Exercise objective: Check each line below for the word "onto", then please report how many lines have it and nothing more.

[Opening Data below section]

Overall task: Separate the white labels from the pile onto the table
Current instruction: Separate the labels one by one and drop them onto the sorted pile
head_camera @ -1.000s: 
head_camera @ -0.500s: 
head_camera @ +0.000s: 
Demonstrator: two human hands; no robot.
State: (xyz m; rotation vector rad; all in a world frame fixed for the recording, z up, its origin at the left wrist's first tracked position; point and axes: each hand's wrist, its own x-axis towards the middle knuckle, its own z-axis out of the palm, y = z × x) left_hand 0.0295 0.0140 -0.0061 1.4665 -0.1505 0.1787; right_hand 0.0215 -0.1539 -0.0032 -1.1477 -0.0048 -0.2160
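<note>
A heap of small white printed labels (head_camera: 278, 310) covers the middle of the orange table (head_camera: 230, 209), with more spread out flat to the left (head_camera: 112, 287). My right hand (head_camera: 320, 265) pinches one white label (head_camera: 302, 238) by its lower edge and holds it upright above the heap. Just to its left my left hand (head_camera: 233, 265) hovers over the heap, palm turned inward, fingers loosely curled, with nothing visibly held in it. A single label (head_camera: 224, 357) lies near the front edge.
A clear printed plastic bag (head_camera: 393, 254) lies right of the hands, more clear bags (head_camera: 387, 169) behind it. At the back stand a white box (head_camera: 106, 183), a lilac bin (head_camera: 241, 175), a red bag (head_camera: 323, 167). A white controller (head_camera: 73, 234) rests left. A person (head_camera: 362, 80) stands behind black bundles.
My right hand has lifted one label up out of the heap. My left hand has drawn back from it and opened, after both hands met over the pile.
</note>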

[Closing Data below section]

Written solution: 2